*WHAT IS REQUIRED:*
Which of the lines below holds the string "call"? Copy every line that does.

── RECORDS PROVIDED

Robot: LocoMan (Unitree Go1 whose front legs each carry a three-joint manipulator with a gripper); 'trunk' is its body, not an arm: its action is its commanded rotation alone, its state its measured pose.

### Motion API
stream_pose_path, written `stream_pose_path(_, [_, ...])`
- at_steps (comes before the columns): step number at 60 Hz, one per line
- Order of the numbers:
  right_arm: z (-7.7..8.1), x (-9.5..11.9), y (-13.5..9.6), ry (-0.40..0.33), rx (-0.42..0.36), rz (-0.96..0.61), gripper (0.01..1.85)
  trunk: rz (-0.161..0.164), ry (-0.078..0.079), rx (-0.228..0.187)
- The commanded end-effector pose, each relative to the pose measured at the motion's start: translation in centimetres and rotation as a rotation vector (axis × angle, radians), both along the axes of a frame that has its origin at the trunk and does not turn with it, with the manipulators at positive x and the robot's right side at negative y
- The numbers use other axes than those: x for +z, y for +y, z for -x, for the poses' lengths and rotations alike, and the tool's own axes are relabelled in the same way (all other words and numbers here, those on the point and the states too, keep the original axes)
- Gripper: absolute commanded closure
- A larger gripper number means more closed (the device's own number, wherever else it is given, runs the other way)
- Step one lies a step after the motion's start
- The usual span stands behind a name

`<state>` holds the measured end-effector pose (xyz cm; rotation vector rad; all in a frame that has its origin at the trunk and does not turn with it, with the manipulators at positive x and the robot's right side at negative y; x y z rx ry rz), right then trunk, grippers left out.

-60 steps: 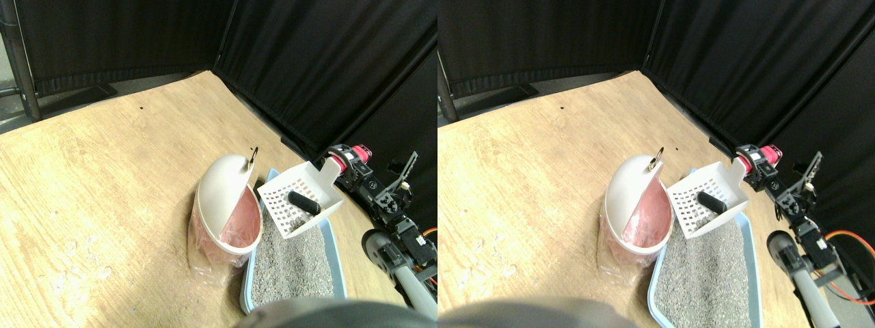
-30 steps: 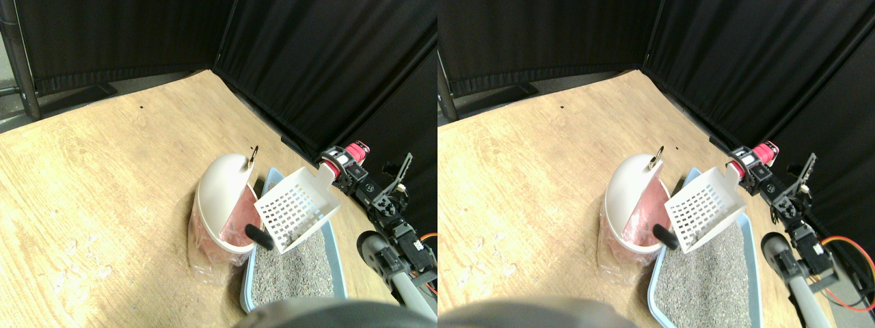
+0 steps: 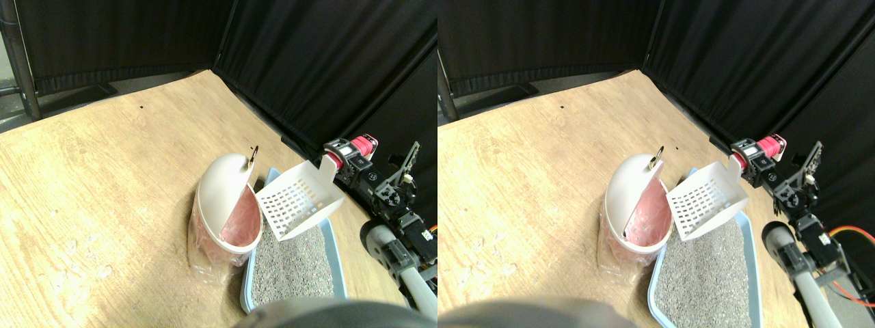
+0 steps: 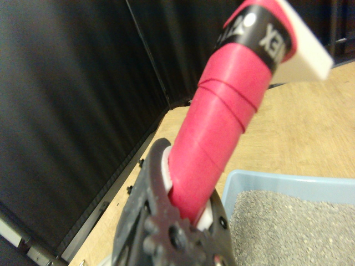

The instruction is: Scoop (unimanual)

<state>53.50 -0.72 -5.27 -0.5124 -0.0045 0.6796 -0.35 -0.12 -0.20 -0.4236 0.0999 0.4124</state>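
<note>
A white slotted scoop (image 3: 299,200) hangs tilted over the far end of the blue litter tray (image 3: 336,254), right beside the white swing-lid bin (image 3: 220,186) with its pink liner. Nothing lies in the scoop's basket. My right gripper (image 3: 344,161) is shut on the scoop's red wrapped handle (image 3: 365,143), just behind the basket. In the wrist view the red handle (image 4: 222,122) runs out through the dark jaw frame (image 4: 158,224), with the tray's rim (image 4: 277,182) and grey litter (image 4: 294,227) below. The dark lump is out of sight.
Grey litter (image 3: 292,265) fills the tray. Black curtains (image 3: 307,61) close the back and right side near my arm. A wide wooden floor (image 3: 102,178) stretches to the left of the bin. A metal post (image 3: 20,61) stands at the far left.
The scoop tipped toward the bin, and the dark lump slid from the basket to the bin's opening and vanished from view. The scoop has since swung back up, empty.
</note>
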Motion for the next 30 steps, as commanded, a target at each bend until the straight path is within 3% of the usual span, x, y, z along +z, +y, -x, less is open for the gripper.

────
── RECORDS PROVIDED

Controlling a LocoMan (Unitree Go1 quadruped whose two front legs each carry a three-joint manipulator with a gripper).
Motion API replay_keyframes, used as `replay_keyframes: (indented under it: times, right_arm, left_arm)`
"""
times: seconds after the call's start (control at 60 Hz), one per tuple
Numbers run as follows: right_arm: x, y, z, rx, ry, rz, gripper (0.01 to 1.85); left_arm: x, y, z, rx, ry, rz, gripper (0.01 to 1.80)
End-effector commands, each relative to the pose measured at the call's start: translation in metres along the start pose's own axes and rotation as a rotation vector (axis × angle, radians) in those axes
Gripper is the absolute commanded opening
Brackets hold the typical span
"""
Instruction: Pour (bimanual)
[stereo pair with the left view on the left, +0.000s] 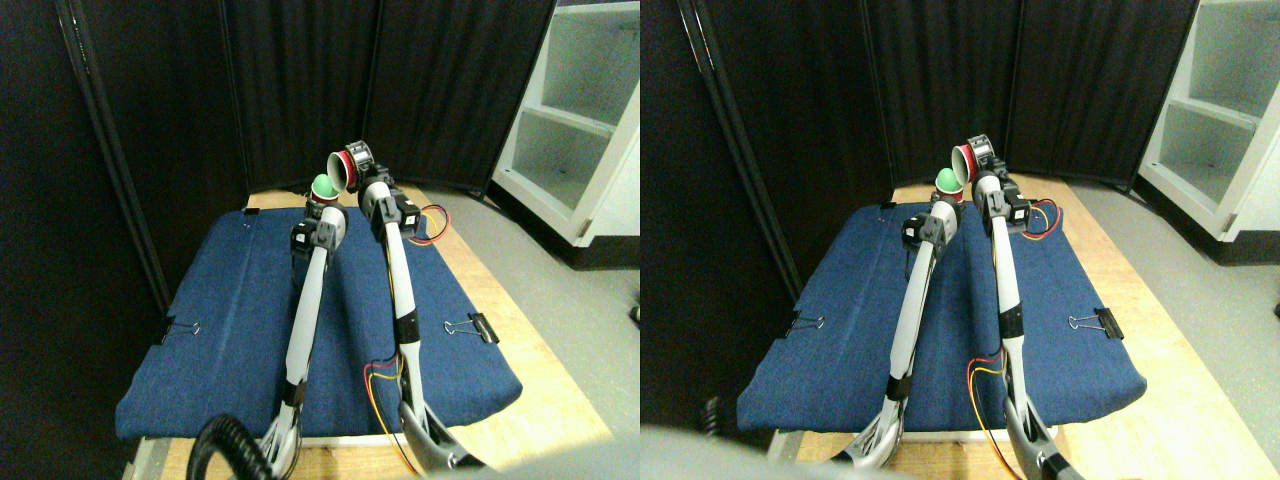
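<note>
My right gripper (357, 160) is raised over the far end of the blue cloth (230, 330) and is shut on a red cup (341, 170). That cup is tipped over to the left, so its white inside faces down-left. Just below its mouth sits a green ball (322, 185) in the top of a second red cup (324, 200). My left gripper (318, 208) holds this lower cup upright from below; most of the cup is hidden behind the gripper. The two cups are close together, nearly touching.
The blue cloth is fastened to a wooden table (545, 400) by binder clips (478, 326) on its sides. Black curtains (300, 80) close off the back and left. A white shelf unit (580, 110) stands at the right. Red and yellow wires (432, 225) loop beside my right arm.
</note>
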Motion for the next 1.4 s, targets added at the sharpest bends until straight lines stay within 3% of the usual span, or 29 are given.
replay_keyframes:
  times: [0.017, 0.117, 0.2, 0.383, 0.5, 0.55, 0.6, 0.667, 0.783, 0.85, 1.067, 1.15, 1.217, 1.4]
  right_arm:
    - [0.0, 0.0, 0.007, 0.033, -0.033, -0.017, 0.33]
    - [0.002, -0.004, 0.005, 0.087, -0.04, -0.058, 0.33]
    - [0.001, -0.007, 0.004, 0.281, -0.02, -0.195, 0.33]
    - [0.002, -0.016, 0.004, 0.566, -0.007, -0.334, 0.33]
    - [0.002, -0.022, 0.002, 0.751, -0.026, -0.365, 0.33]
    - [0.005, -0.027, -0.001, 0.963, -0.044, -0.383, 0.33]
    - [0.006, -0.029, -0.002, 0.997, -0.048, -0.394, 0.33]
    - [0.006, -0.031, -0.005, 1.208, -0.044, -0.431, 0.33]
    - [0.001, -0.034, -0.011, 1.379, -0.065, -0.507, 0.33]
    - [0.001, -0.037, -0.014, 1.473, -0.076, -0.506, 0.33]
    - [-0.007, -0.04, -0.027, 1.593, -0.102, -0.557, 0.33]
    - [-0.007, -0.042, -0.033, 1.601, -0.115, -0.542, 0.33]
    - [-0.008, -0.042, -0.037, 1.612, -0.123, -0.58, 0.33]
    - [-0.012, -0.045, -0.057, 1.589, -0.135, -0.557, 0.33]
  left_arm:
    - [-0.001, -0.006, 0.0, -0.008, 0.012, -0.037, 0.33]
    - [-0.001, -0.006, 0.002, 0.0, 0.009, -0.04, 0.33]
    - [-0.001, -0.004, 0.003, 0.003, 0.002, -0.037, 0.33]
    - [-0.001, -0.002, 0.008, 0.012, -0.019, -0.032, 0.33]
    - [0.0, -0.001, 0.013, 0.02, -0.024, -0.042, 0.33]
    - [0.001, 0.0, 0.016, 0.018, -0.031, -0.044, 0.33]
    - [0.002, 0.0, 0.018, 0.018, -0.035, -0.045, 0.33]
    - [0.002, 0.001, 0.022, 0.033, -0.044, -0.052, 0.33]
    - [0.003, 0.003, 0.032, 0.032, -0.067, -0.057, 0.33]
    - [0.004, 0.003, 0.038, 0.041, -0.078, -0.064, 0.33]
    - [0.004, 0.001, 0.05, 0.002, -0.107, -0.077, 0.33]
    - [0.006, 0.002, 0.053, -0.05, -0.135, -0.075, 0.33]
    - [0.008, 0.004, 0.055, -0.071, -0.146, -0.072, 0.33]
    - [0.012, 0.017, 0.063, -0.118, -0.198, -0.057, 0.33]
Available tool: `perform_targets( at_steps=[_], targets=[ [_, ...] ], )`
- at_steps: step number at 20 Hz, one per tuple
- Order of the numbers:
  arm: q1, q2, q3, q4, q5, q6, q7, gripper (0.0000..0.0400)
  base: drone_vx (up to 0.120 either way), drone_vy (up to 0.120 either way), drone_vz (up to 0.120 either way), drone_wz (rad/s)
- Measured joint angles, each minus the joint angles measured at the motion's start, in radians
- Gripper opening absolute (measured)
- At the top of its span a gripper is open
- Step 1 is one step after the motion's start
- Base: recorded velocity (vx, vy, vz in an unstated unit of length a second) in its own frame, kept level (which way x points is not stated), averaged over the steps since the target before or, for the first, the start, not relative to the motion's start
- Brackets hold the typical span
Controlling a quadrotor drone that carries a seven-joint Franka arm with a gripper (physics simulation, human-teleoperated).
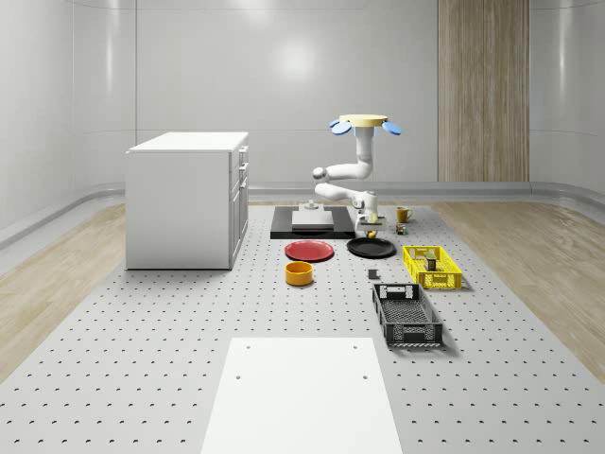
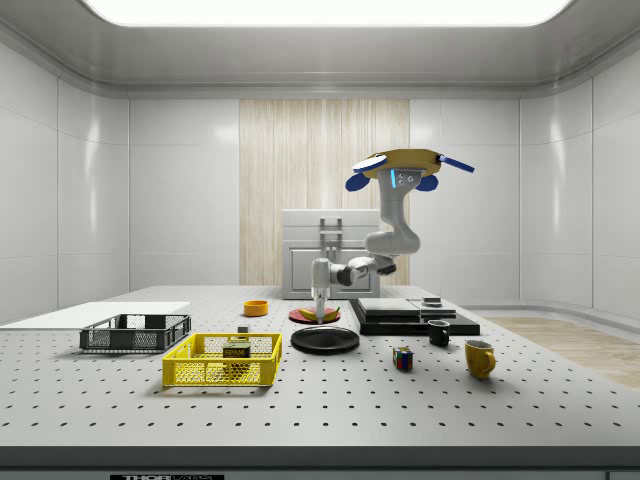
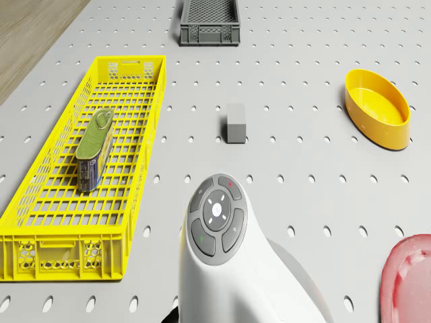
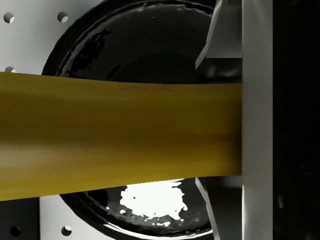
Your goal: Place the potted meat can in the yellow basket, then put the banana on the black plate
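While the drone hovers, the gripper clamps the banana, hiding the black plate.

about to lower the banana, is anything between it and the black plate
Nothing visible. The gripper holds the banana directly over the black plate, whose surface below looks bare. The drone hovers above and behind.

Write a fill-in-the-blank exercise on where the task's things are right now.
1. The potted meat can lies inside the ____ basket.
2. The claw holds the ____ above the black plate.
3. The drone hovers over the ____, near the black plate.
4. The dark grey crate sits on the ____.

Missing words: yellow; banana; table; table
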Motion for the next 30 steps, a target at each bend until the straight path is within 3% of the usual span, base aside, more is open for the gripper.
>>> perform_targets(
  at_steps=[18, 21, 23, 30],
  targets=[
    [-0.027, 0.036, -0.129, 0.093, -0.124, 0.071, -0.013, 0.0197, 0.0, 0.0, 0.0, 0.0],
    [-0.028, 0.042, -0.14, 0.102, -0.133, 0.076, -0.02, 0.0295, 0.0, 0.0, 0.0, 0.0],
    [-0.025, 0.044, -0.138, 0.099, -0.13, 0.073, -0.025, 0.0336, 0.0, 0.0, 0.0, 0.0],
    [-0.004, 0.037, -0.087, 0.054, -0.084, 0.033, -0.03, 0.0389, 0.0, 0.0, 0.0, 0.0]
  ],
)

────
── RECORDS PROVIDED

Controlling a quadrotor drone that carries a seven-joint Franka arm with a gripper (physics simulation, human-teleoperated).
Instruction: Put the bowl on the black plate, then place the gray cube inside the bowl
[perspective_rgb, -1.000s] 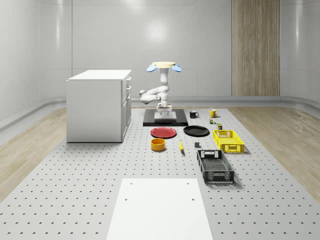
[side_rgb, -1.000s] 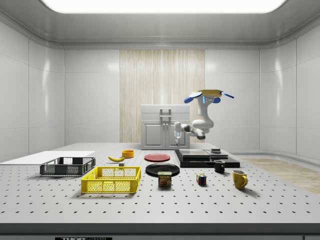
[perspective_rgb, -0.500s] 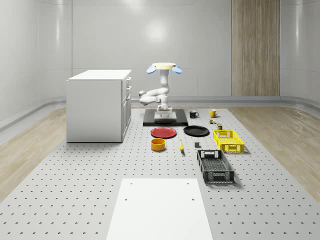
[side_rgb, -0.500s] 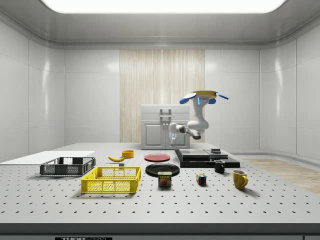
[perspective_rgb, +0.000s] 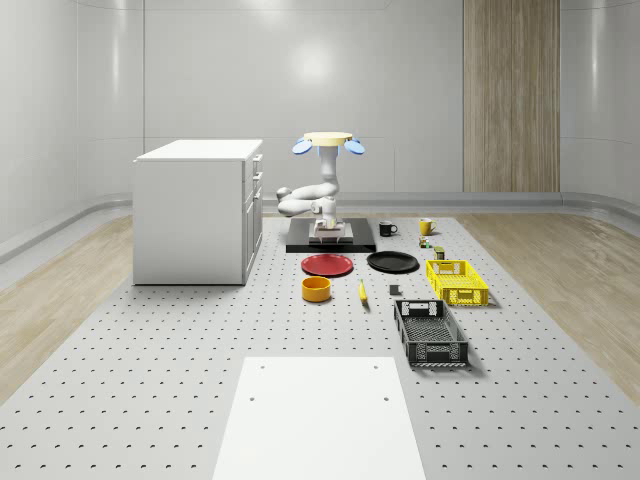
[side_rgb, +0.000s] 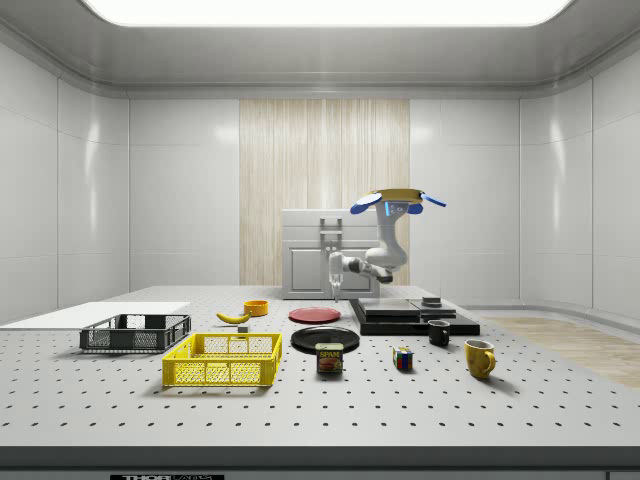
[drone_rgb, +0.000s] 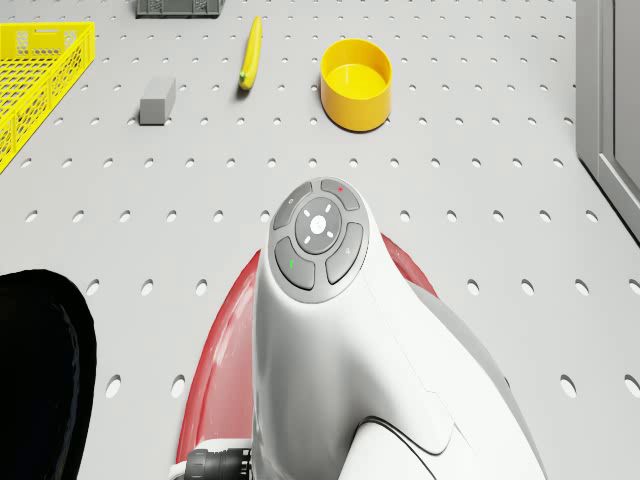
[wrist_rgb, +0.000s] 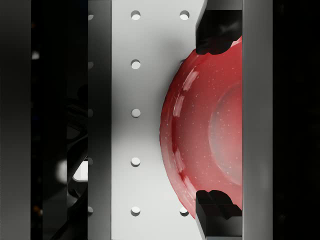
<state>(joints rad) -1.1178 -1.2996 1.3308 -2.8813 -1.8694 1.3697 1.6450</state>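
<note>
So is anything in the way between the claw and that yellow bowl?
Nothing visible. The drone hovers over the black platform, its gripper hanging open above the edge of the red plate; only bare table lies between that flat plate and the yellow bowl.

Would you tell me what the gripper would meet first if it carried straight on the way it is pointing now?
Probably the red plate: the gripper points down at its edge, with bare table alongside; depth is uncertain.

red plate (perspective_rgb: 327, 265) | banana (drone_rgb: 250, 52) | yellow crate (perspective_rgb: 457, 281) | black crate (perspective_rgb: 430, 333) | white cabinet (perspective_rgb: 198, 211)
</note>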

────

*YOUR SOLUTION:*
times: seconds after the call's start (control at 60 Hz), one per tuple
End-effector commands, each relative to the pose measured at the call's start: translation in metres along the start pose's own axes and rotation as a rotation vector (axis × angle, radians) in those axes

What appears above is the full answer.